**EXERCISE DESCRIPTION:**
Would you quote the material below from its first line through the line containing "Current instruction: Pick", exactly and with both ends included?

**PROVIDED DATA:**
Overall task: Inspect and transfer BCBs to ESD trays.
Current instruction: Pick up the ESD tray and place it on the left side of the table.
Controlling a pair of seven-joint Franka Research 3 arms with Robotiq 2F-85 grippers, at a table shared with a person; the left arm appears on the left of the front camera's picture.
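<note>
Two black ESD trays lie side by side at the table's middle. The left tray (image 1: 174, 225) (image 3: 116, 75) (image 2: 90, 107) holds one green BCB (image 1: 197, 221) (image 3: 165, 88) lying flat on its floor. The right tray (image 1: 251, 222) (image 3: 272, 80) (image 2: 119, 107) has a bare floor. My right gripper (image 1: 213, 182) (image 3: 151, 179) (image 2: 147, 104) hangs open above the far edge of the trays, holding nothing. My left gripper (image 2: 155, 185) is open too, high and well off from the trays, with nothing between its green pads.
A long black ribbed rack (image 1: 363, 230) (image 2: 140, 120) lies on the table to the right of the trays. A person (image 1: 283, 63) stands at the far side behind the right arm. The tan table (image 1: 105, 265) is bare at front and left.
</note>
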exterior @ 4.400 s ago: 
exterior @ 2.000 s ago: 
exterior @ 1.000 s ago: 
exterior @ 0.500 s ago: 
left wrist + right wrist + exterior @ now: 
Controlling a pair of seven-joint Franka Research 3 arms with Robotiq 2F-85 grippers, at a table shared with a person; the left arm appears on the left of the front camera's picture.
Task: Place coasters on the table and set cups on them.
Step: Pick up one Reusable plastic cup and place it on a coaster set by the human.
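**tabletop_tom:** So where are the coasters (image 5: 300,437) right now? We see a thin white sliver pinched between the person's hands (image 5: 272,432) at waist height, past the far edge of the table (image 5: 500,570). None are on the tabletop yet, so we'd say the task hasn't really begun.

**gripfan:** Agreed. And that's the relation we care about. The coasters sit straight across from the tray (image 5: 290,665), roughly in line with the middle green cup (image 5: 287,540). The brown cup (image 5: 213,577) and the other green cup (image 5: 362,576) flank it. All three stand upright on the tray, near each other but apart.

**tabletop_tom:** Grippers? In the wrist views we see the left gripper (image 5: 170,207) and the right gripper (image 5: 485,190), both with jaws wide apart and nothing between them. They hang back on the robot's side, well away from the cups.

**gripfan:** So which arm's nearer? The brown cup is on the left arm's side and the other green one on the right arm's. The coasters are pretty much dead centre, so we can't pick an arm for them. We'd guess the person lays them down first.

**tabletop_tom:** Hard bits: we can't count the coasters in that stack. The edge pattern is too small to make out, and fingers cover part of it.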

**FINAL ANSWER:**
Overall task: Inspect and transfer BCBs to ESD trays.
Current instruction: Pick up the ESD tray and place it on the left side of the table.

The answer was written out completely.